# Problem requirements
You are to retype exactly the line with "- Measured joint" and every line after it in the entries below.

[Items from a data source]
*** Begin section ***

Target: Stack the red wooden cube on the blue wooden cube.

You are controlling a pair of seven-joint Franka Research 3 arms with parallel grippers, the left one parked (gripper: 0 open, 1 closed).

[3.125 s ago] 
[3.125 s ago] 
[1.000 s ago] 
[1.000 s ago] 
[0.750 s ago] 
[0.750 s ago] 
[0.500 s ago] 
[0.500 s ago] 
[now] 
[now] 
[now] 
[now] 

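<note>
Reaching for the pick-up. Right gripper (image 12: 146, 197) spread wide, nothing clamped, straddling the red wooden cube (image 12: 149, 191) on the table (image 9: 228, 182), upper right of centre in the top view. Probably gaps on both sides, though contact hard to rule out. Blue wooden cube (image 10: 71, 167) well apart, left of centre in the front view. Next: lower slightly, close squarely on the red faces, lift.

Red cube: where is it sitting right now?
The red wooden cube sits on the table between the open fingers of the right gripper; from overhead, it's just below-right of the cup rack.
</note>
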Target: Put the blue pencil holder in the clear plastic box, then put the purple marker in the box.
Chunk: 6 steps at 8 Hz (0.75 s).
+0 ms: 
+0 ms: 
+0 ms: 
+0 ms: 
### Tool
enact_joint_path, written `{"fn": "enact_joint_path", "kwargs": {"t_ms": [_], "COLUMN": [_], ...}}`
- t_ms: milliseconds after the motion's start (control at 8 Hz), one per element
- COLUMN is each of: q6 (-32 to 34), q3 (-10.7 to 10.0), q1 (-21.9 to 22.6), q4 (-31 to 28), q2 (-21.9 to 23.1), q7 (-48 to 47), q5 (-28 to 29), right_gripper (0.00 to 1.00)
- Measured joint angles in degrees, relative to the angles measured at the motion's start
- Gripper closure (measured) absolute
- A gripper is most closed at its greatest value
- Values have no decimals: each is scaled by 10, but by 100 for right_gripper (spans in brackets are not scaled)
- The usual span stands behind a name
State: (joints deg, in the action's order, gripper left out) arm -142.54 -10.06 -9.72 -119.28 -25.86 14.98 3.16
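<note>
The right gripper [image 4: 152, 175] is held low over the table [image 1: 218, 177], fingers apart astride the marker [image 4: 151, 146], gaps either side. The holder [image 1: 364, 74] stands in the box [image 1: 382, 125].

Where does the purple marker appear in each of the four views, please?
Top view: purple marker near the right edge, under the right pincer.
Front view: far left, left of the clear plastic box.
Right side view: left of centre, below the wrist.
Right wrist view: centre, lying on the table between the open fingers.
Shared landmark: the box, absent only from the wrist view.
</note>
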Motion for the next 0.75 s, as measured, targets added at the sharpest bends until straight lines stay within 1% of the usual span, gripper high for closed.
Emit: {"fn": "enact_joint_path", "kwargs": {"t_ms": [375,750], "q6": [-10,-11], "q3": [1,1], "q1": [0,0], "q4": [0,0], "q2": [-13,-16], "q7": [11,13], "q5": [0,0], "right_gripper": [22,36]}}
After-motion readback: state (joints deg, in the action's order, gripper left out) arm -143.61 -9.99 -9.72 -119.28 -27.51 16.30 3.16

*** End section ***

# Your response
- Measured joint angles in degrees, relative to the angles measured at the motion's start
- Gripper closure (measured) absolute
- A gripper is most closed at its greatest value
- Values have no decimals: each is scaled by 10, but by 100 for right_gripper (spans in brackets are not scaled)
- The usual span stands behind a name
State: (joints deg, in the action's order, gripper left out) arm -142.54 -10.06 -9.72 -119.28 -25.86 14.98 3.16
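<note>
The right gripper [image 4: 152, 175] is held low over the table [image 1: 218, 177], fingers apart astride the marker [image 4: 151, 146], gaps either side. The holder [image 1: 364, 74] stands in the box [image 1: 382, 125].

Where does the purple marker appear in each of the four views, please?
Top view: purple marker near the right edge, under the right pincer.
Front view: far left, left of the clear plastic box.
Right side view: left of centre, below the wrist.
Right wrist view: centre, lying on the table between the open fingers.
Shared landmark: the box, absent only from the wrist view.
</note>
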Motion for the next 0.75 s, as measured, targets added at the sharpest bends until straight lines stay within 1% of the usual span, gripper high for closed.
Emit: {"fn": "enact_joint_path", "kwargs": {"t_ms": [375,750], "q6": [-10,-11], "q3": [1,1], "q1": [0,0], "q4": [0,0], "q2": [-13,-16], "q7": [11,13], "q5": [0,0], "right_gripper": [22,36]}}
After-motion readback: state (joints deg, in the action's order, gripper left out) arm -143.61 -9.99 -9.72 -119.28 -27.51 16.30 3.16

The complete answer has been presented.